### EXERCISE DIRECTIONS
An exact copy of the entries is required, with every image omitted.

SOURCE RECORDS: Begin

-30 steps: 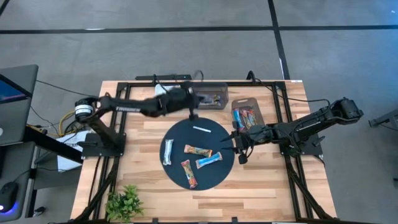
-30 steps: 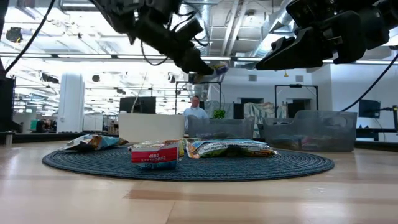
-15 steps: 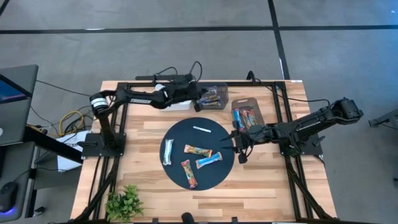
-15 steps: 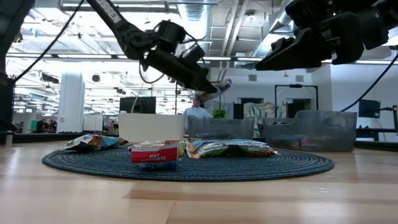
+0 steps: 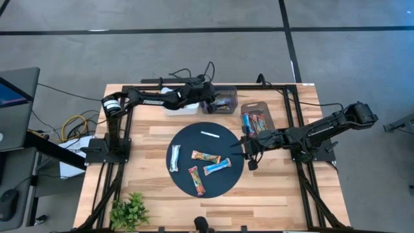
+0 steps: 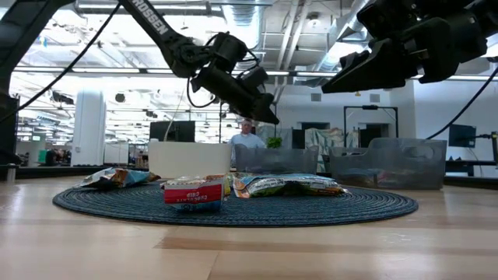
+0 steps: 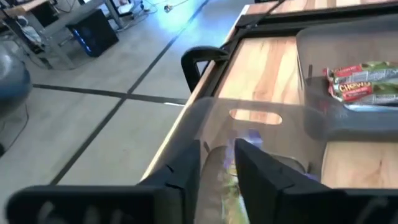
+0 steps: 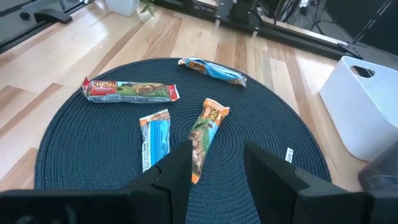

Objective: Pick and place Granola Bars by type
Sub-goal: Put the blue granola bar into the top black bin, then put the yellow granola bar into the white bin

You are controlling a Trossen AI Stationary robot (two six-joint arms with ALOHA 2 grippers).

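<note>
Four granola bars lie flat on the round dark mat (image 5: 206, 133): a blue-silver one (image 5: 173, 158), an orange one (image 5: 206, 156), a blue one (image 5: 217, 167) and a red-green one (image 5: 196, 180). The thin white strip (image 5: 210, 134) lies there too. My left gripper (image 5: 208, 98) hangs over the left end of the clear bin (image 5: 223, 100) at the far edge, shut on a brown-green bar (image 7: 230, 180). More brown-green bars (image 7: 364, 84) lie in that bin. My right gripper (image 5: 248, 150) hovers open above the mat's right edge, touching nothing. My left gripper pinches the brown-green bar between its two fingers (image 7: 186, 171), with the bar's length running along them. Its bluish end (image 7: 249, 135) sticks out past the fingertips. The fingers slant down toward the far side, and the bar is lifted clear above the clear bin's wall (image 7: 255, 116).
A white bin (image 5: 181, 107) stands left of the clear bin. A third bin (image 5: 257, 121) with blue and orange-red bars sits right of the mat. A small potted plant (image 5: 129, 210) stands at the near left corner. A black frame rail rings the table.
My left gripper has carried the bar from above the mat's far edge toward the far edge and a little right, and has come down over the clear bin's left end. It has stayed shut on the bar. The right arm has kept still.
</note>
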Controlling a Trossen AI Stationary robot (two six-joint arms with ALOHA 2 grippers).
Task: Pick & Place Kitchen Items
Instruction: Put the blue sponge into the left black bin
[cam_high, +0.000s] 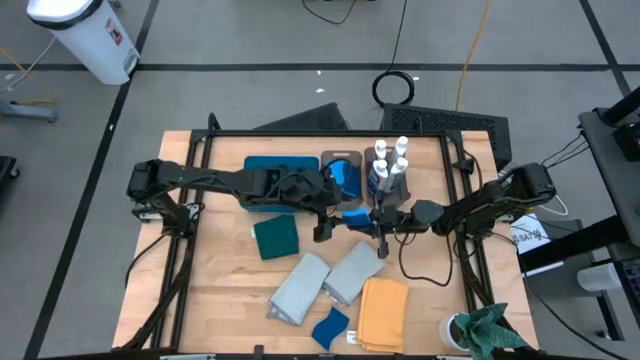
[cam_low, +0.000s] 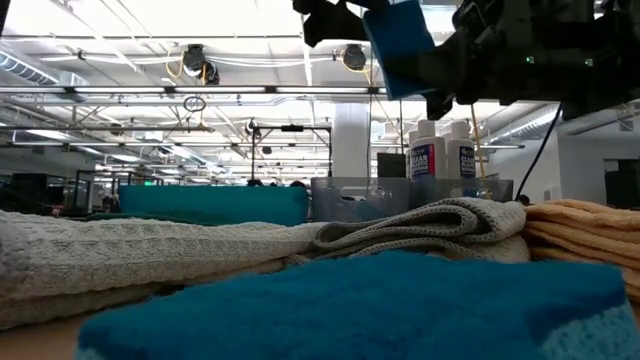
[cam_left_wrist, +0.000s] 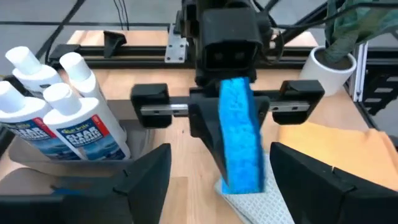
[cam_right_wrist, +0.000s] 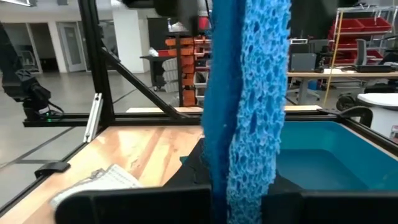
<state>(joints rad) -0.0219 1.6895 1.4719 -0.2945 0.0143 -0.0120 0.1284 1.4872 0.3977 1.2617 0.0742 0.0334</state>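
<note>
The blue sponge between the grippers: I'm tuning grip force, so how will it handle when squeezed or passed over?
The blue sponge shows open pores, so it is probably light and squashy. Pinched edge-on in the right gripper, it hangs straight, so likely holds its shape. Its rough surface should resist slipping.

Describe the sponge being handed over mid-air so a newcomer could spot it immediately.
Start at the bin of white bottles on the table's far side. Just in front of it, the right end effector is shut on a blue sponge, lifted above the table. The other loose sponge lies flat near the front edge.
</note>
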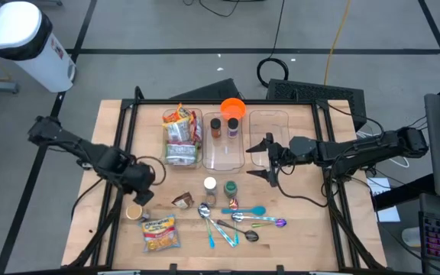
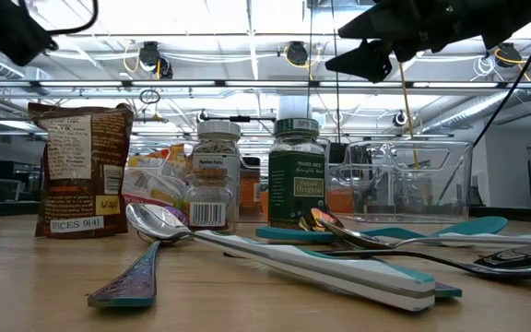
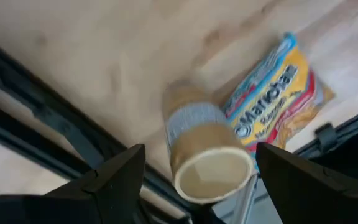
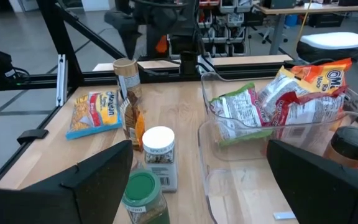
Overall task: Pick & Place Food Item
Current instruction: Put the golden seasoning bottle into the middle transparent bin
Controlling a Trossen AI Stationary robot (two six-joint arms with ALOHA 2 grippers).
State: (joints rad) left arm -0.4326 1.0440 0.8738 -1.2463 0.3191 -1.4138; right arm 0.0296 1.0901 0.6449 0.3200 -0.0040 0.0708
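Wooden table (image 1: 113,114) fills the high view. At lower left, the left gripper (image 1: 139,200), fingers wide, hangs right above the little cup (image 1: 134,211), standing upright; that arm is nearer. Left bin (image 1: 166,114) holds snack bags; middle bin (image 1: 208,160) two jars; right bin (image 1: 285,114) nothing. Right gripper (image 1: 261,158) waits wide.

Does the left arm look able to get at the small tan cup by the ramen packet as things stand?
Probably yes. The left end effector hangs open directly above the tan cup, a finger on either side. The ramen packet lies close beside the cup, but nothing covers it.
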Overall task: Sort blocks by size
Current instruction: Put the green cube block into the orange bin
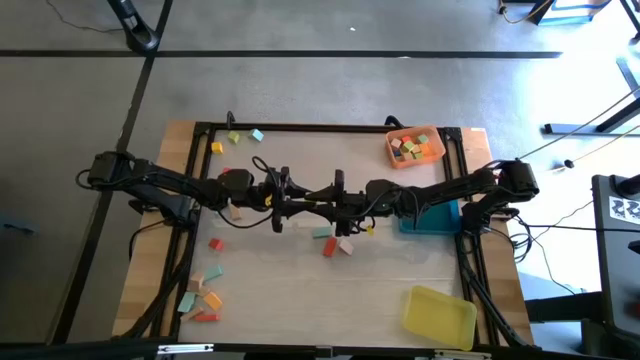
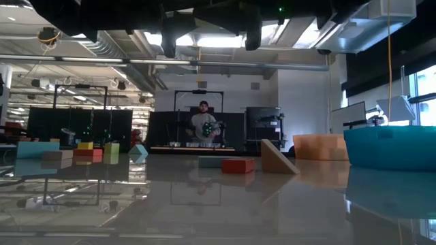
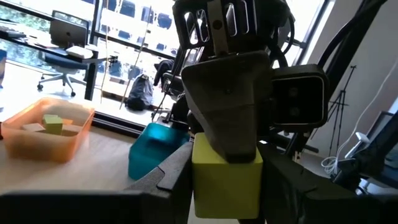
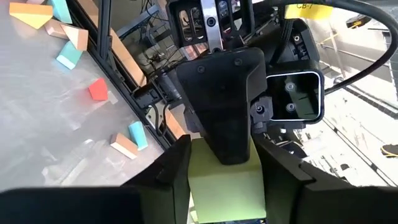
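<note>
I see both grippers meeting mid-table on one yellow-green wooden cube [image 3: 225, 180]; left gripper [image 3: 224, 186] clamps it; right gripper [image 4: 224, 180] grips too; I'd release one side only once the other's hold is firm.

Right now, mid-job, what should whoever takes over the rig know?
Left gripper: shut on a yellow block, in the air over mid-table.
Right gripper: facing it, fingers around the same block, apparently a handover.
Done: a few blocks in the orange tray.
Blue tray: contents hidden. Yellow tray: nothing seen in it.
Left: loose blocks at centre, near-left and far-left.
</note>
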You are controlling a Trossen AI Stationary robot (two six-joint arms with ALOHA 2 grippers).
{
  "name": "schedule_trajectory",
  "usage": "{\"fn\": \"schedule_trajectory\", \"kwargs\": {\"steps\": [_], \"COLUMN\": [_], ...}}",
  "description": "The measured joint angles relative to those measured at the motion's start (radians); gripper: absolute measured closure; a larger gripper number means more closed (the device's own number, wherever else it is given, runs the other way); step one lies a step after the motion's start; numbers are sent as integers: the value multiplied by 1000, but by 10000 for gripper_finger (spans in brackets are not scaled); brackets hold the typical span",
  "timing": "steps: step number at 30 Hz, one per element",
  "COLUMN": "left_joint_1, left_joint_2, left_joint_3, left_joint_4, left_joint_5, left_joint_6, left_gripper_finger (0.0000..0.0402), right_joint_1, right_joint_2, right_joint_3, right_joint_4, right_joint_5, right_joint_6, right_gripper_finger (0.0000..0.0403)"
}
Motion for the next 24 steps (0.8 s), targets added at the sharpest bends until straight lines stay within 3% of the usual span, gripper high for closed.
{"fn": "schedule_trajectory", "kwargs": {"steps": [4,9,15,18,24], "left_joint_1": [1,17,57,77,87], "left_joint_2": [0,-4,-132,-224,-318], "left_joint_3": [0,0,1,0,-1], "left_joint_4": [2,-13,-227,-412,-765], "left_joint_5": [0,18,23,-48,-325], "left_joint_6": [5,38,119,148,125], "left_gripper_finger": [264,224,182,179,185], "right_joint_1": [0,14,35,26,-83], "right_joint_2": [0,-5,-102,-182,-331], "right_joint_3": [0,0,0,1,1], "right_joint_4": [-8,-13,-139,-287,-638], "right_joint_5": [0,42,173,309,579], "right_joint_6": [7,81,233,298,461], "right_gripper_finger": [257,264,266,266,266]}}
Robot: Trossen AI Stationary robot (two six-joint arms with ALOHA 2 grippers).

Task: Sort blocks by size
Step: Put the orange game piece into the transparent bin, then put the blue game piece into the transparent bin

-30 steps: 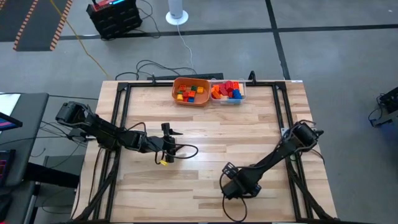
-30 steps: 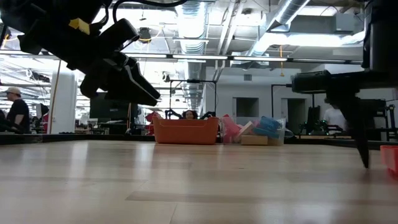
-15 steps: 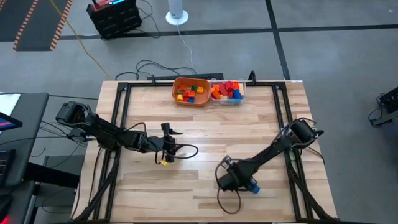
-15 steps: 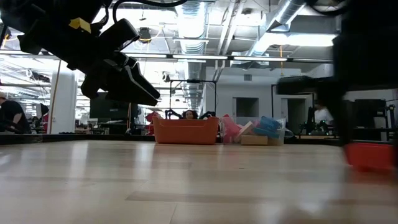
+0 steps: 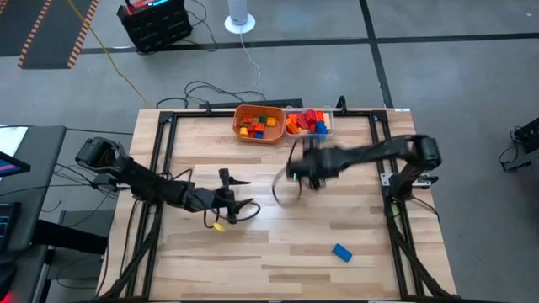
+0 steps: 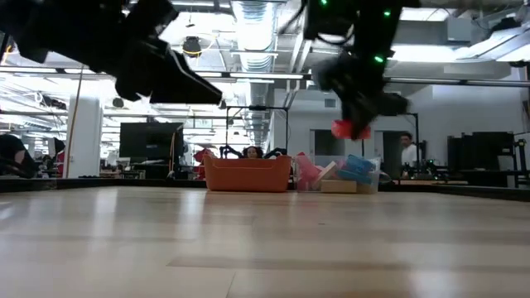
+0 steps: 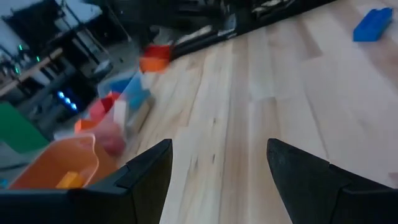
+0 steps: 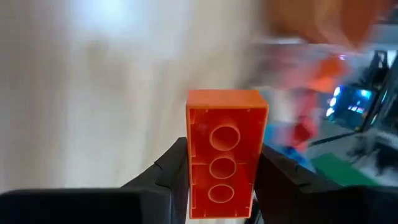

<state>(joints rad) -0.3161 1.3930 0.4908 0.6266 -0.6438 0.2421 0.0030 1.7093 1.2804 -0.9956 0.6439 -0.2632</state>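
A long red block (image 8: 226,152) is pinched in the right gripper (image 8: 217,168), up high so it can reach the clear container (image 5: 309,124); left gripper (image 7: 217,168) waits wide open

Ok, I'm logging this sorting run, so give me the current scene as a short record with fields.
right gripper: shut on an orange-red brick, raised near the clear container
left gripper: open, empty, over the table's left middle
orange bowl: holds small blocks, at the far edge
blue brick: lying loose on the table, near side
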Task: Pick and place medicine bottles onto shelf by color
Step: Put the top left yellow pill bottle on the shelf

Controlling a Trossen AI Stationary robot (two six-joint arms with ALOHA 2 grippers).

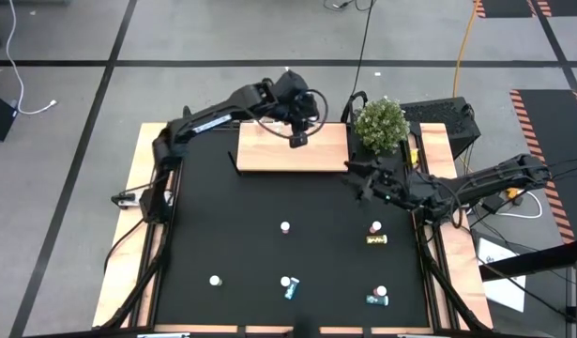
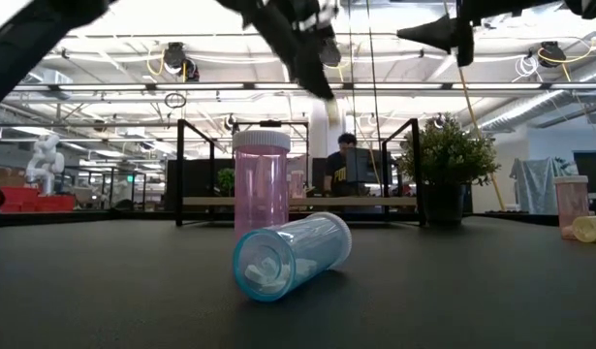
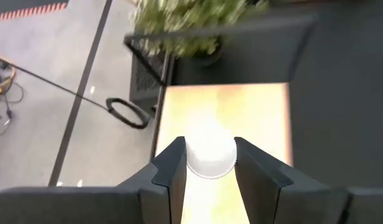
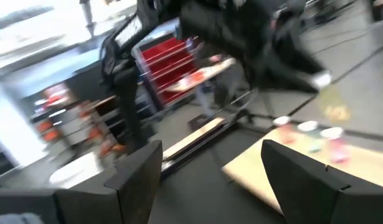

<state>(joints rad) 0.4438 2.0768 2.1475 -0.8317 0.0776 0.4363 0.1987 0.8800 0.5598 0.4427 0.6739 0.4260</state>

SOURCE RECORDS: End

### RESULT FOR THIS EXERCISE
-30 steps: 
-30 steps: 
-15 steps: 
-15 steps: 
+0 steps: 
+0 steps: 
+0 steps: 
+0 steps: 

Objective: Pick and place Granola Bars by type
Sub-goal: Put the blue granola bar into the top black bin, then put the yellow granola bar into the white bin

You are controlling a Trossen AI Stationary robot (two six-joint arms with ALOHA 2 grippers).

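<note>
Four granola bars lie flat on the round dark mat (image 5: 206, 133): a blue-silver one (image 5: 173, 158), an orange one (image 5: 206, 156), a blue one (image 5: 217, 167) and a red-green one (image 5: 196, 180). The thin white strip (image 5: 210, 134) lies there too. My left gripper (image 5: 208, 98) hangs over the left end of the clear bin (image 5: 223, 100) at the far edge, shut on a brown-green bar (image 7: 230, 180). More brown-green bars (image 7: 364, 84) lie in that bin. My right gripper (image 5: 248, 150) hovers open above the mat's right edge, touching nothing. My left gripper pinches the brown-green bar between its two fingers (image 7: 186, 171), with the bar's length running along them. Its bluish end (image 7: 249, 135) sticks out past the fingertips. The fingers slant down toward the far side, and the bar is lifted clear above the clear bin's wall (image 7: 255, 116).
A white bin (image 5: 181, 107) stands left of the clear bin. A third bin (image 5: 257, 121) with blue and orange-red bars sits right of the mat. A small potted plant (image 5: 129, 210) stands at the near left corner. A black frame rail rings the table.
My left gripper has carried the bar from above the mat's far edge toward the far edge and a little right, and has come down over the clear bin's left end. It has stayed shut on the bar. The right arm has kept still.
</note>
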Controlling a Trossen AI Stationary robot (two six-joint arms with ALOHA 2 grippers).
Task: Pick & Place Kitchen Items
Instruction: Put the blue sponge into the left black bin
[cam_high, +0.000s] 
[cam_low, +0.000s] 
[cam_left_wrist, +0.000s] 
[cam_right_wrist, +0.000s] 
<state>(joints rad) -0.0219 1.6895 1.4719 -0.2945 0.0143 -0.0120 0.1284 1.4872 0.3977 1.2617 0.0742 0.0334</state>
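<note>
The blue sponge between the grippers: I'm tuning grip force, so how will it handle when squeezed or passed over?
The blue sponge shows open pores, so it is probably light and squashy. Pinched edge-on in the right gripper, it hangs straight, so likely holds its shape. Its rough surface should resist slipping.

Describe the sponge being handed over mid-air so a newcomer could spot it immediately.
Start at the bin of white bottles on the table's far side. Just in front of it, the right end effector is shut on a blue sponge, lifted above the table. The other loose sponge lies flat near the front edge.
</note>
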Overall task: Pick & Place Food Item
Current instruction: Put the golden seasoning bottle into the middle transparent bin
Controlling a Trossen AI Stationary robot (two six-joint arms with ALOHA 2 grippers).
State: (joints rad) left arm -0.4326 1.0440 0.8738 -1.2463 0.3191 -1.4138; right arm 0.0296 1.0901 0.6449 0.3200 -0.0040 0.0708
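Wooden table (image 1: 113,114) fills the high view. At lower left, the left gripper (image 1: 139,200), fingers wide, hangs right above the little cup (image 1: 134,211), standing upright; that arm is nearer. Left bin (image 1: 166,114) holds snack bags; middle bin (image 1: 208,160) two jars; right bin (image 1: 285,114) nothing. Right gripper (image 1: 261,158) waits wide.

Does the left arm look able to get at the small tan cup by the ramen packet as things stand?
Probably yes. The left end effector hangs open directly above the tan cup, a finger on either side. The ramen packet lies close beside the cup, but nothing covers it.
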Overall task: Sort blocks by size
Current instruction: Put the green cube block into the orange bin
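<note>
I see both grippers meeting mid-table on one yellow-green wooden cube [image 3: 225, 180]; left gripper [image 3: 224, 186] clamps it; right gripper [image 4: 224, 180] grips too; I'd release one side only once the other's hold is firm.

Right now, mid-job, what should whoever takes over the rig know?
Left gripper: shut on a yellow block, in the air over mid-table.
Right gripper: facing it, fingers around the same block, apparently a handover.
Done: a few blocks in the orange tray.
Blue tray: contents hidden. Yellow tray: nothing seen in it.
Left: loose blocks at centre, near-left and far-left.
</note>
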You are controlling a Trossen AI Stationary robot (two six-joint arms with ALOHA 2 grippers).
{
  "name": "schedule_trajectory",
  "usage": "{\"fn\": \"schedule_trajectory\", \"kwargs\": {\"steps\": [_], \"COLUMN\": [_], ...}}",
  "description": "The measured joint angles relative to those measured at the motion's start (radians); gripper: absolute measured closure; a larger gripper number means more closed (the device's own number, wherever else it is given, runs the other way); step one lies a step after the motion's start; numbers are sent as integers: the value multiplied by 1000, but by 10000 for gripper_finger (spans in brackets are not scaled); brackets hold the typical span",
  "timing": "steps: step number at 30 Hz, one per element",
  "COLUMN": "left_joint_1, left_joint_2, left_joint_3, left_joint_4, left_joint_5, left_joint_6, left_gripper_finger (0.0000..0.0402), right_joint_1, right_joint_2, right_joint_3, right_joint_4, right_joint_5, right_joint_6, right_gripper_finger (0.0000..0.0403)"
}
Motion for the next 24 steps (0.8 s), targets added at the sharpest bends until straight lines stay within 3% of the usual span, gripper high for closed.
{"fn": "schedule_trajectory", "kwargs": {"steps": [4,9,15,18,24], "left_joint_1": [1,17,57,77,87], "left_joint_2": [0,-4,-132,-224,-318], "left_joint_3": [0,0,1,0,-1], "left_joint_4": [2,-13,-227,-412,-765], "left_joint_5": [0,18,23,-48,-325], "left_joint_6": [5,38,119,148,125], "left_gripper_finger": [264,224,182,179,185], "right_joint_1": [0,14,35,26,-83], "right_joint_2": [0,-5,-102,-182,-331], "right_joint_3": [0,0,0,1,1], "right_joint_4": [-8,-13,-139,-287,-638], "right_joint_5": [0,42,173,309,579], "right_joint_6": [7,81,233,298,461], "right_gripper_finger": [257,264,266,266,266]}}
Robot: Trossen AI Stationary robot (two six-joint arms with ALOHA 2 grippers).

Task: Sort blocks by size
Step: Put the orange game piece into the transparent bin, then put the blue game piece into the transparent bin

-30 steps: 
-30 steps: 
-15 steps: 
-15 steps: 
+0 steps: 
+0 steps: 
+0 steps: 
+0 steps: 

<state>(joints rad) -0.3161 1.3930 0.4908 0.6266 -0.6438 0.2421 0.0030 1.7093 1.2804 -0.9956 0.6439 -0.2632</state>
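A long red block (image 8: 226,152) is pinched in the right gripper (image 8: 217,168), up high so it can reach the clear container (image 5: 309,124); left gripper (image 7: 217,168) waits wide open

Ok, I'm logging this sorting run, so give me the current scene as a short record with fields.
right gripper: shut on an orange-red brick, raised near the clear container
left gripper: open, empty, over the table's left middle
orange bowl: holds small blocks, at the far edge
blue brick: lying loose on the table, near side
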Task: Pick and place medicine bottles onto shelf by color
Step: Put the top left yellow pill bottle on the shelf

Controlling a Trossen AI Stationary robot (two six-joint arms with ALOHA 2 grippers).


<state>(joints rad) 0.4438 2.0768 2.1475 -0.8317 0.0776 0.4363 0.1987 0.8800 0.5598 0.4427 0.6739 0.4260</state>

Nothing more remains to be added to the answer.